Uma afronta à constituição
O ministro Marco Aurélio Mello, do STF, afirmou: “Tempos mais do que estranhos quando há essa tentativa de esgarçamento da democracia. Ventos que querem levar ares democráticos”. Davi Alcolumbre, presidente do Senado, disse que “é um absurdo ver um agente político, fruto do sistema democrático, fazer qualquer tipo de incitação antidemocrática. E é inadmissível essa afronta à Constituição. Não há espaço para que se fale em retrocesso autoritário”. Bruno Araújo, presidente do PSDB, disse que o partido vai representar no Conselho de Ética. “Ao propor o AI-5, ele está propondo fechar o Congresso Nacional. Então a segunda coisa é entrar no STF por quebra de ordem constitucional”, disse. Partidos de esquerda também decidiram ir ao Conselho de Ética da Câmara pedir a cassação do mandato do filho do presidente. A representação será feita pelo PSOL, PT, PCdoB e PSB.
“Esses vídeos tiram foco do que é principal, geram conflitos entre os Poderes e com os partidos. Nos colocam numa agenda secundária, desnecessária. Tem de tomar cuidado para que um vídeo desse, que é desnecessário, não gere mais desunião”, disse Rodrigo Maia.”É hora de o presidente acabar com essa postura de raiva e represália, que ameaça envenenar o tecido social brasileiro”, reagiu o presidente da OAB, Felipe Santa Cruz. “Para Bolsonaro, a única imprensa que serve é a que se alinha incondicionalmente com os absurdos que ele diz ou que esse governo comete”, disse o vice-presidente da Associação Brasileira de Imprensa (ABI), Cid Benjamin.
Ao isolar-se de forma surpreendente, em apenas dez meses de gestão, ao atacar a imprensa e instituições democráticas e renegar seus próprios ex-aliados, afastando as forças que ainda o sustentam, Bolsonaro avança rapidamente para minar sua presidência. Se ele se considera um leão, está apenas dando as costas à floresta. Corre o risco de ficar sozinho e acabar devorado.

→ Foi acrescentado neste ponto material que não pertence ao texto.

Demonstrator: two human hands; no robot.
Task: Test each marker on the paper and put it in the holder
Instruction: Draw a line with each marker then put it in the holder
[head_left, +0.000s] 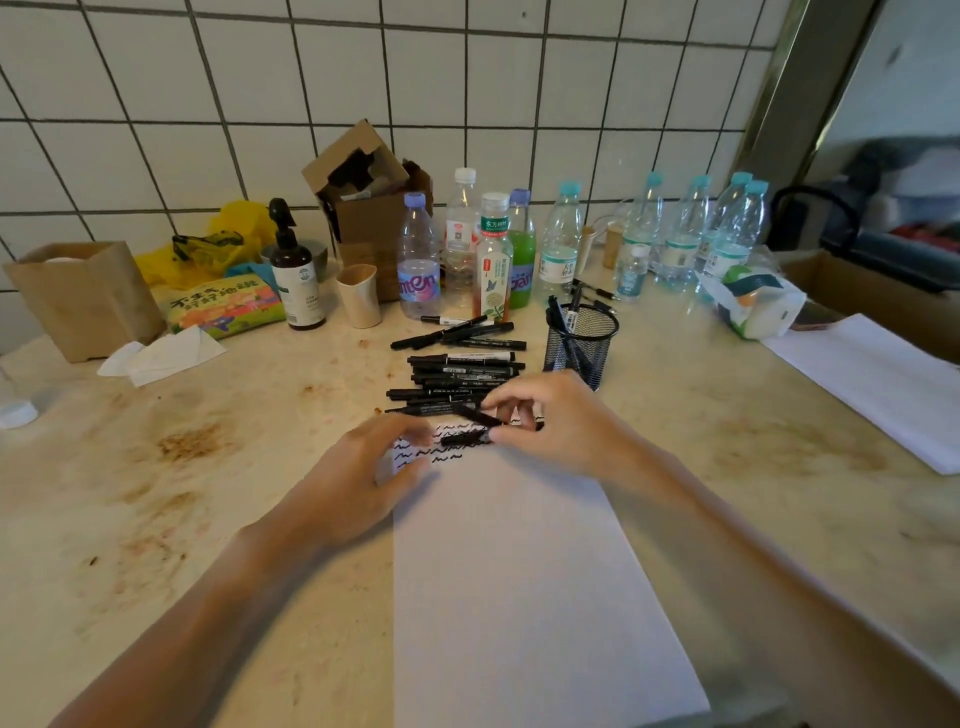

Um vídeo em que o presidente era retratado como um leão acossado por hienas foi postado no perfil oficial de Bolsonaro na segunda-feira 28. Na montagem, o rei da floresta enfrenta partidos políticos (PT, PSDB, PDT e PSL), o STF, a CNBB, a OAB, o MBL, o feminismo, a ONU, a CUT e até a Lei Rouanet. No final, outro leão, descrito como “conservador patriota”, espanta os carnívoros. Os felinos se cumprimentam, e surge a imagem de Bolsonaro, uma bandeira do Brasil e a voz do presidente repetindo seu slogan: “Brasil acima de tudo. Deus acima de todos.”